Rejection 


Yes, not the post title I thought I’d be making, but Amanda is in rejection. She had a biopsy yesterday and got the call this afternoon that she was in rejection. It’s a 2R, which is what we dealt with not long after the transplant back in July. They can knock this back with a super heavy dose of steroids and maybe some other adjustments. 1R is mild rejection, which is pretty much considered a zero and treated as such; she’s had that a few times. 2R is the next step up and is noted as moderate rejection, but in actuality, it’s considered mild. She is being admitted today for treatment and monitoring. Either way, this is a pretty big hit for us after she’s been doing so well heart-wise.

I’m back in Texas to work for a stint, so that makes it harder for both of us, too. I’m staying put for the time being. If things escalate, I may need to hop on a plane, though. We knew it would be like this if something happened, and that’s why we have friends staying with her in my absence. Of course, I’m worried, but at the same time, they’ve knocked a 2R down a couple of times before. Once with this heart and once with her first transplant. It is concerning that this happened so far out, though. 

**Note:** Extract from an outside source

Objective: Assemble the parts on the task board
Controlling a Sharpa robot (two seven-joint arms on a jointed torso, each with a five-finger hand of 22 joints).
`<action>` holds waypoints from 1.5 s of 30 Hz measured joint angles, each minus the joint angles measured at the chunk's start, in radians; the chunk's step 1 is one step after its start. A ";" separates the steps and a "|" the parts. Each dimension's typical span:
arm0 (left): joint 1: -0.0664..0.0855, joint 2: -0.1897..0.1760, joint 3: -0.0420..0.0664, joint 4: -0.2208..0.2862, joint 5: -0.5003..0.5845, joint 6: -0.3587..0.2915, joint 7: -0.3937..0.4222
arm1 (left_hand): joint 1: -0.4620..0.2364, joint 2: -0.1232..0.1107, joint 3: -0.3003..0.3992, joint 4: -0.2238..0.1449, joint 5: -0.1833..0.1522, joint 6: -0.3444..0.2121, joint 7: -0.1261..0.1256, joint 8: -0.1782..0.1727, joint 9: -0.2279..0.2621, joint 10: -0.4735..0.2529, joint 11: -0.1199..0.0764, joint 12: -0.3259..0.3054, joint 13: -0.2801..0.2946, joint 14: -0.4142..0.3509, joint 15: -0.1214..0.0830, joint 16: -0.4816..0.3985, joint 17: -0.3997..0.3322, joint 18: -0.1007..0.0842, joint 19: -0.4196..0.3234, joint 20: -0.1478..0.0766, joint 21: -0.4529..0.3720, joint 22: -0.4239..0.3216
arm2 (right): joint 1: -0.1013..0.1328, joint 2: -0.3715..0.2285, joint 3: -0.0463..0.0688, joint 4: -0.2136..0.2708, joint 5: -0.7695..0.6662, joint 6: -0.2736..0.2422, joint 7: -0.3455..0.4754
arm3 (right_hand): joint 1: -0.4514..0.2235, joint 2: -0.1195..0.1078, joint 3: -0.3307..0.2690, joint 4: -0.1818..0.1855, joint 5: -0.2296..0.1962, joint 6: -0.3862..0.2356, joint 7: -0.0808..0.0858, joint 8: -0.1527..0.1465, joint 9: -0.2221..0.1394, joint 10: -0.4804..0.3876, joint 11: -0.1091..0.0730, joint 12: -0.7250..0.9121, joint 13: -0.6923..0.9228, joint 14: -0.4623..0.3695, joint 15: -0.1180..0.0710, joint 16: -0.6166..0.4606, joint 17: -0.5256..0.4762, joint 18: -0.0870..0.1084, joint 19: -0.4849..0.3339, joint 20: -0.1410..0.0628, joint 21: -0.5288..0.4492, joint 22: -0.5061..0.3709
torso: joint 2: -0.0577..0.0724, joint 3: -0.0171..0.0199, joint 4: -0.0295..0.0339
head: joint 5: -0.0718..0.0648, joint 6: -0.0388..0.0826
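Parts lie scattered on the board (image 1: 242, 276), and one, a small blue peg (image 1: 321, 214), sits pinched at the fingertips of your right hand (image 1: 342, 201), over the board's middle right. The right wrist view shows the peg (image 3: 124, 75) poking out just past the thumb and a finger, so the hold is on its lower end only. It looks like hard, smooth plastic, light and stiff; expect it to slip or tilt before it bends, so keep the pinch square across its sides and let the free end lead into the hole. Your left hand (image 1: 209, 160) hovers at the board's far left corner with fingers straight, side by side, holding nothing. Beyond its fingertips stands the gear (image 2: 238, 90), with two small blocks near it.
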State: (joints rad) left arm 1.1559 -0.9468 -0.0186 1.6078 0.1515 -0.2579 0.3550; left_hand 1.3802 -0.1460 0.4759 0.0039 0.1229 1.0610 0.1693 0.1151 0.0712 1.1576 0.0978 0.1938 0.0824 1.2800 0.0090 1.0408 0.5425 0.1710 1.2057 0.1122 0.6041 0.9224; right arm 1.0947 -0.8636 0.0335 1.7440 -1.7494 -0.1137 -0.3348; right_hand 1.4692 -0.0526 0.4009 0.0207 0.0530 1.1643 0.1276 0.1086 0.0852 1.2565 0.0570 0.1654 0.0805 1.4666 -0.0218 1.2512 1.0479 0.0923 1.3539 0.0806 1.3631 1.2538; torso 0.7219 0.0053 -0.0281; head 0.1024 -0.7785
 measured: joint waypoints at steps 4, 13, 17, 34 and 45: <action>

The team is obviously going to need to come up with a better anti-rejection medication regimen. She has been off one of her main rejection medications because of her low white count, which has obviously played a significant role in this rejection. Along with a recent lowering of her steroids and not adding the other medication, allowed this rejection to rear it’s head. Amanda hates the steroids, too. They make her face super round and puffy; it’s a well-known side effect called moonface, and she can’t stand it. She is super petite, too, and her face just doesn’t seem to fit with her small body. The lowering of the steroids was helping the moonface go down a bit, but now with the crazy high dose she’s about to receive, and a likely increase in her maintenance dose, it won’t be getting better anytime soon. This is low on the worry list, but it’s still a big deal for Amanda.

After she got the call from her coordinator and we talked, she scrambled to find things and pack for the hospital. She was asking where I’d put a few things —some of our hospital stuff. I just packed a good bit away in our outside storage on the patio, not expecting to need it anytime soon. She was already slightly packed yesterday. She said it was better to have a hospital bag packed so she wouldn’t have to tell Jenny where to look for things, since I wouldn’t be there to pack as usual. I even asked her when she was packing yesterday, “Are you planning on staying?” She said not at all, but just that she wanted to be prepared since I wasn’t going to be there. I guess she did end up needing it, maybe she should have left well enough alone and not packed a bag at all!

This feels like some rough news. We know there’s a plan in all of this. We’ve seen God work some crazy miracles for us, and know He’ll work this for good. But still, there’s that “Really, here we go again, feeling.” Amanda texted me, saying, “I don’t want to do this.” I feel so bad for her. I know the last thing she wants to do is go to the hospital again after being inpatient for four months, especially with me not there and in Texas.

I had read the pathology report, which showed antibody mediated rejection (AMR), which is what led us down this path to a second transplant. I was pretty concerned about that showing up. The cellular rejection we’ve dealt with and beat, but not the AMR. The NP, upon admission, said the reactive protein that would indicate AMR was negative, so they weren’t worried about it. Sometimes, having access to all the charts online is a bad thing; in this case, it seems I worried myself for nothing. I do like having all the access, though. I was able to read the report on the biosy yesterday right after it happened and I can keep up with all of her labs and after visit reports, too. It’s really nice to have all of that at my finger tips in an app, especally while I gone.

The big prayer request was for the kidneys, but this rejection is at the top of the list. The kidneys are on the back burner, secondary to the rejection now. We still need the kidneys to wake up, and I’ll get y’all up to date on them sooner or later, but the rejection is the top prayer priority. This is a pretty hard blow to take. I’m praying hard that this is just a temporary hiccup, nothing too big, and she can get back to focusing on her rehab.

She’s already in a room. They’ve started the IV steroids, and nephrology has her on the dialysis schedule. She missed her Wednesday dialysis because the biopsy ran late. So, she was up early this morning for that, then they’ll do her regular session tomorrow. We aren’t sure how long this stint will be, but I imagine it will be a week to 10 days if her subsequent biopsy comes back good. I’m sure we’ll have a pretty solid plan after rounds tomorrow. Wishing I were there to bombard the cardiologist with all my questions as usual!